» **THE TASK**
For each line below that includes the word "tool", make a copy.

» **GIVEN DATA**
--- START ---

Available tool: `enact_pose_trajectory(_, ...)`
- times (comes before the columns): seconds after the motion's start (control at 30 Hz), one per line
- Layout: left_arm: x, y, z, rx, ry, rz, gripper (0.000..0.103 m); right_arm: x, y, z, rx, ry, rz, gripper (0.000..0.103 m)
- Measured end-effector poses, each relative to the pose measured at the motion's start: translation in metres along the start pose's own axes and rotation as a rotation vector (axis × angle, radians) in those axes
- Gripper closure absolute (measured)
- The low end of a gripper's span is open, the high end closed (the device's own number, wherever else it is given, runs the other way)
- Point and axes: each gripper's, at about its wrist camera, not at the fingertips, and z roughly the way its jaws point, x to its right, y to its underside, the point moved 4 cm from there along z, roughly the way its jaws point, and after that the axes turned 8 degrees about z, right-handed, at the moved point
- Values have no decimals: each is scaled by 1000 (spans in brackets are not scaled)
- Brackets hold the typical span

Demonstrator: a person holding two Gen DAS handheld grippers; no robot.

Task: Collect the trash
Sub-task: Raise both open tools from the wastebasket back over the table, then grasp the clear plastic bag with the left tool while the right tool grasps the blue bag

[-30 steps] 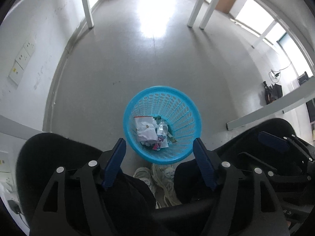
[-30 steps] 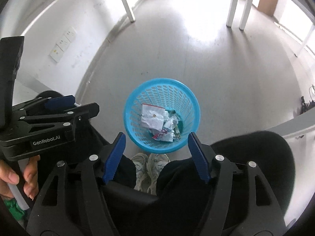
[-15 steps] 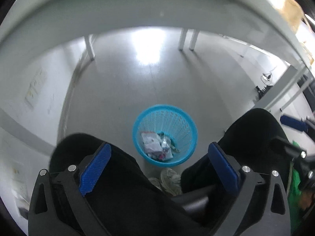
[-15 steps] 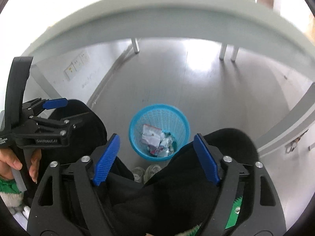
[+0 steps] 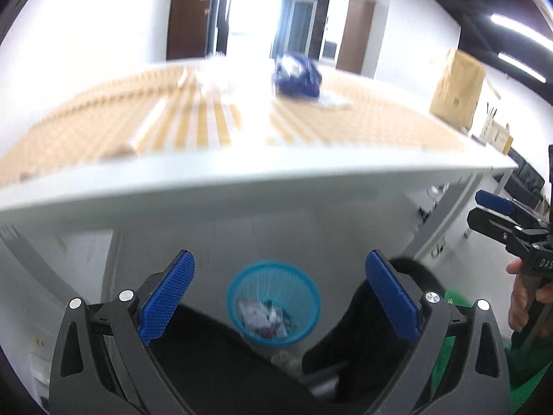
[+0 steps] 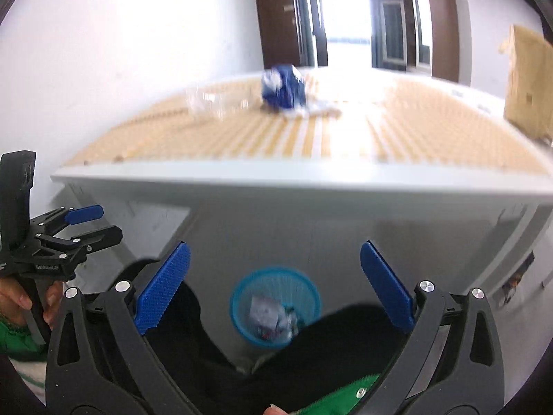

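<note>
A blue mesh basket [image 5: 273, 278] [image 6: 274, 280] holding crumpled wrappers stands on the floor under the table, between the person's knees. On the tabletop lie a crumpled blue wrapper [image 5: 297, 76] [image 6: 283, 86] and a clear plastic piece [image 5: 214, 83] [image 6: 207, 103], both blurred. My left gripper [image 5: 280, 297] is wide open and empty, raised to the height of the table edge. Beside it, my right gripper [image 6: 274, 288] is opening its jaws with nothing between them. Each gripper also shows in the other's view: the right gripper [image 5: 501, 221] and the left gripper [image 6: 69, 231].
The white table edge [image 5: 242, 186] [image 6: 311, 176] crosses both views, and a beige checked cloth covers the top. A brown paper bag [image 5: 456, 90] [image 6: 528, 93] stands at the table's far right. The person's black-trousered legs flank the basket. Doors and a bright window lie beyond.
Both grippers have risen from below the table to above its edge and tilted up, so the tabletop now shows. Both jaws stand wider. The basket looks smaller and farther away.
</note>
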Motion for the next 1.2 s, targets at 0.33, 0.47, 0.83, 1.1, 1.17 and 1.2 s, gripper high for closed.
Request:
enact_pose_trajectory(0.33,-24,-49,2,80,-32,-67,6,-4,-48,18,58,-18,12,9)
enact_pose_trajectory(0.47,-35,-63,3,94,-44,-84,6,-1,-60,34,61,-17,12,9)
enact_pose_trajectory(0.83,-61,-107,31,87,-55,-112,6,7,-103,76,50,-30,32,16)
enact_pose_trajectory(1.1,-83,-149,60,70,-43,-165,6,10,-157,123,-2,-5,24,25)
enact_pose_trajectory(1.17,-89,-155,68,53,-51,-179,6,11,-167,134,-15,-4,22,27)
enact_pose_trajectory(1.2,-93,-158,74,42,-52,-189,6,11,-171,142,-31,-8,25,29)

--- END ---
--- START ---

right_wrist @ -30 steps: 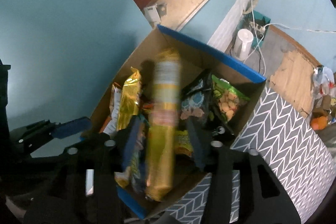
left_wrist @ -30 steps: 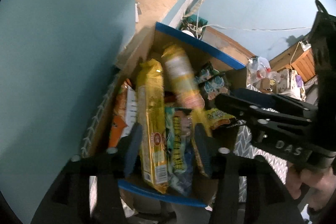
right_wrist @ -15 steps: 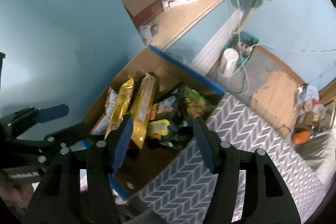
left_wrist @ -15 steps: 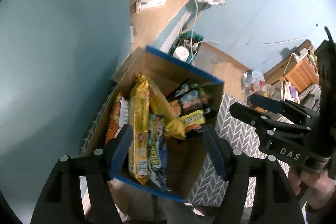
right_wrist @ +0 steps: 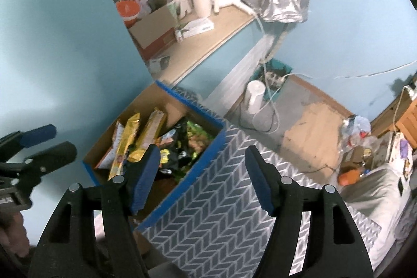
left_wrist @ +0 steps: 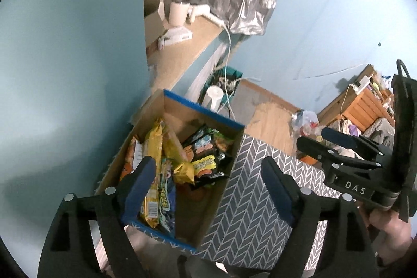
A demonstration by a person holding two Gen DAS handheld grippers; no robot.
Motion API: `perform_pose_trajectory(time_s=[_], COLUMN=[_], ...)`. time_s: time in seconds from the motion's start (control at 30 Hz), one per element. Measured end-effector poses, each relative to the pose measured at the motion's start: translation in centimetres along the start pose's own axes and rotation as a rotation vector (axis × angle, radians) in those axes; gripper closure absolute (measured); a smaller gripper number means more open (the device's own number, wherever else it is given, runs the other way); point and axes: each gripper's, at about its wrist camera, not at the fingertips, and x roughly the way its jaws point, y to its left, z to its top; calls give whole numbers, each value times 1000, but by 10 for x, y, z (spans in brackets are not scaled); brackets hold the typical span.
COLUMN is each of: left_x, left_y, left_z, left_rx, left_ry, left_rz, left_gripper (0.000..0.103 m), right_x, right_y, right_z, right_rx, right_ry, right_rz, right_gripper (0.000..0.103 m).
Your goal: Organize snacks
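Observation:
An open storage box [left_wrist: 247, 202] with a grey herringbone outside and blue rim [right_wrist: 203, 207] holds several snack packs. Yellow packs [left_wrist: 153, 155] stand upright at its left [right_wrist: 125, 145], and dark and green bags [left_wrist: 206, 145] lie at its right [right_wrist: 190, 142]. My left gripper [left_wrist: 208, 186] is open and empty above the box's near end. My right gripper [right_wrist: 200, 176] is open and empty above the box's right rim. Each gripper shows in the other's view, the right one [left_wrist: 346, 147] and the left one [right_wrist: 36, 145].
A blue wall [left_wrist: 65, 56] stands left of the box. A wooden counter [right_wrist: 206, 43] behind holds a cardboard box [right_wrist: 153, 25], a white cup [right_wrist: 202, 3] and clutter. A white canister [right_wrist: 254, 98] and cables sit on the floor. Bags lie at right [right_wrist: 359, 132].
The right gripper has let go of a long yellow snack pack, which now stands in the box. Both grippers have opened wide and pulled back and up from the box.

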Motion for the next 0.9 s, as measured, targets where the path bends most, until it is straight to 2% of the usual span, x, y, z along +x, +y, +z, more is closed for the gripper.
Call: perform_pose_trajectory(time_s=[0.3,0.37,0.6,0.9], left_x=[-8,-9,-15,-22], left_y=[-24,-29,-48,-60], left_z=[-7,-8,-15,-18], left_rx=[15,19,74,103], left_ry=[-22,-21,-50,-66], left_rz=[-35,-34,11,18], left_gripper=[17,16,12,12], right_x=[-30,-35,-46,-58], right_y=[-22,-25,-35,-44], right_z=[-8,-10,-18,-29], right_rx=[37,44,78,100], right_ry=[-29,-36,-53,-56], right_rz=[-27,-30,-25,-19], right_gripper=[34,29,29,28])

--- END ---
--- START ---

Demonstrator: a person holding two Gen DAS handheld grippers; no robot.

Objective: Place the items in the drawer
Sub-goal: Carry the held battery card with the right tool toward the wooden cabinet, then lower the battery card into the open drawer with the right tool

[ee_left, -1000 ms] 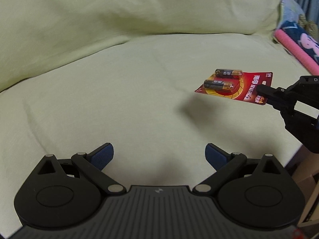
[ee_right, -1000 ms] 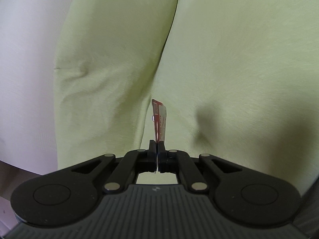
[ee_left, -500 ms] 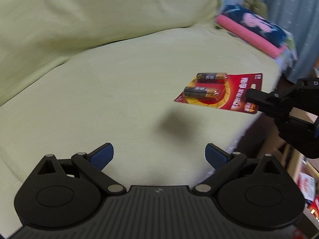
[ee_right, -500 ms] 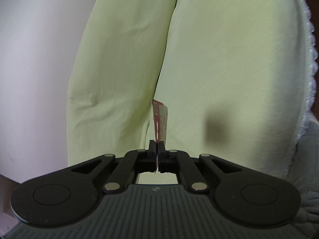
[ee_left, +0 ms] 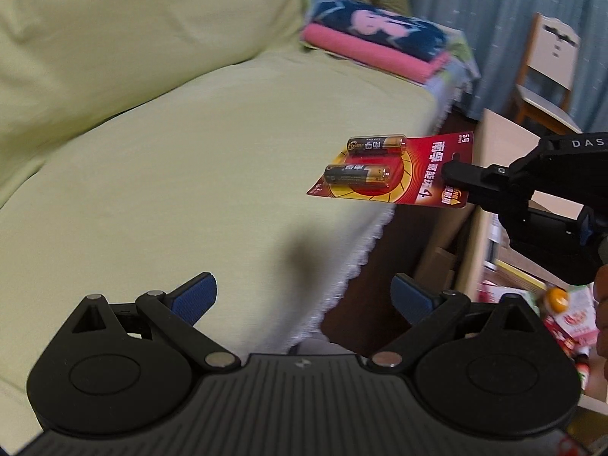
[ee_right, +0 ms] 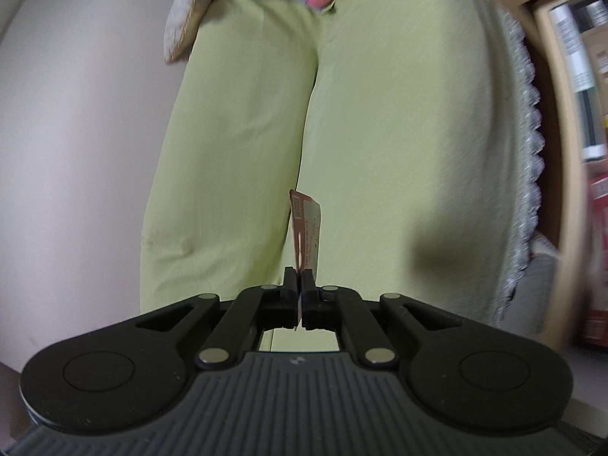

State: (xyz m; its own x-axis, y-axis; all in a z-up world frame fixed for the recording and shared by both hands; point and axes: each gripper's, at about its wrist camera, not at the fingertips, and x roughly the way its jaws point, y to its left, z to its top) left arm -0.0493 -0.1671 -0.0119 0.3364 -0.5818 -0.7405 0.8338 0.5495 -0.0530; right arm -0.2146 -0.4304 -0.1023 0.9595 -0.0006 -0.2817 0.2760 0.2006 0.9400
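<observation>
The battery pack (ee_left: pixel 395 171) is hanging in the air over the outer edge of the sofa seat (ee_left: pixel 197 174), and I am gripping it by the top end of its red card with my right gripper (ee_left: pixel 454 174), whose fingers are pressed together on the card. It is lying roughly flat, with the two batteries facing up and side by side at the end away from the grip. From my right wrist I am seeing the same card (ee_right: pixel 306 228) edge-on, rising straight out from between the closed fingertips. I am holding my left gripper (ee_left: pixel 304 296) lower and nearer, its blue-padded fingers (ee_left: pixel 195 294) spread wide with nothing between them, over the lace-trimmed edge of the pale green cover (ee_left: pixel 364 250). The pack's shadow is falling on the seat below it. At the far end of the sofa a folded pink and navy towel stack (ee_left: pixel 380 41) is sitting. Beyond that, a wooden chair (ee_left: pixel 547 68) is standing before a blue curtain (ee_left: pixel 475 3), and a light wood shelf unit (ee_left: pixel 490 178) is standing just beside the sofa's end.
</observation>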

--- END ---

» **REPLY TO THE TASK**
Available tool: `enact_pose_trajectory(_, ...)`
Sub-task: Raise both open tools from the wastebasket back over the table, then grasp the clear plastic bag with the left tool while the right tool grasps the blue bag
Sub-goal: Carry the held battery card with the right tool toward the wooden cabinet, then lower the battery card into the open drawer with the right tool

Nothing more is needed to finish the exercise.